Task to carry out.
Give the number of lines below that hold the string "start", and nothing more.
=== Begin Enclosure ===
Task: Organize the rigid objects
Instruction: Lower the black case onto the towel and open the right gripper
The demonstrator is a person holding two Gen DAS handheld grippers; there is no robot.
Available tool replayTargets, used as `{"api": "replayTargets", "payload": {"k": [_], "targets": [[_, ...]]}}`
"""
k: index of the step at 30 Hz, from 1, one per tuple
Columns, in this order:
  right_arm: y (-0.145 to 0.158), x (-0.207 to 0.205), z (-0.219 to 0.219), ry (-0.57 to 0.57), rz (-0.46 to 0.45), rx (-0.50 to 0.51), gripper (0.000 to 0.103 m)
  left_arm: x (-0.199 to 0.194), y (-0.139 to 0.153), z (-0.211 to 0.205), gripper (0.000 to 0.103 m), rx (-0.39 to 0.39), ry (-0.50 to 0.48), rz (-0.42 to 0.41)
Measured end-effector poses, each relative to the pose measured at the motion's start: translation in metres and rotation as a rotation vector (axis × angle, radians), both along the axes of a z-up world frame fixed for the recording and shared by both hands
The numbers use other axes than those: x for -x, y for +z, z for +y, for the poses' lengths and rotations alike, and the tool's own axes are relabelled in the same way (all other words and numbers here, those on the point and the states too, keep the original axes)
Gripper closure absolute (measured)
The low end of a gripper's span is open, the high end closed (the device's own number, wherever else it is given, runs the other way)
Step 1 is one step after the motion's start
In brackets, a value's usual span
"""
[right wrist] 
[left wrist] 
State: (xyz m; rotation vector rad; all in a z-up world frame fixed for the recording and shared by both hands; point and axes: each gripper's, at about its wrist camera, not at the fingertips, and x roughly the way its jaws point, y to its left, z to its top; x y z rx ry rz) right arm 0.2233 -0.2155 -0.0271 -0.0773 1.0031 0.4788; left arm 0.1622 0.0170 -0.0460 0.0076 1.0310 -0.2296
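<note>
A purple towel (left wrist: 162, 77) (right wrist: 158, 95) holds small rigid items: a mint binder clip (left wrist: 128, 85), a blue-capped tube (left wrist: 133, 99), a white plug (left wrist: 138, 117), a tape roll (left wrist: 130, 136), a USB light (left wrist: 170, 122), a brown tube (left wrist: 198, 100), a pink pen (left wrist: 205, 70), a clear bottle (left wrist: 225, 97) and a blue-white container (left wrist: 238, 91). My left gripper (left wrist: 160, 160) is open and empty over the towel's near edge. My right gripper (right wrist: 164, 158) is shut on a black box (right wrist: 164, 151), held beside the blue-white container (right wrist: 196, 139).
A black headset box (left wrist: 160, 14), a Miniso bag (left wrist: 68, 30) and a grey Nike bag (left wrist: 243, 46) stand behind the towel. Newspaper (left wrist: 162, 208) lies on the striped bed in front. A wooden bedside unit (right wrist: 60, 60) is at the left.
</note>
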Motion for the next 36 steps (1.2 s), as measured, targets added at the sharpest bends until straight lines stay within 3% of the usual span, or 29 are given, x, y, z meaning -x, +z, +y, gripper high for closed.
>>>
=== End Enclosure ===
Answer below.
2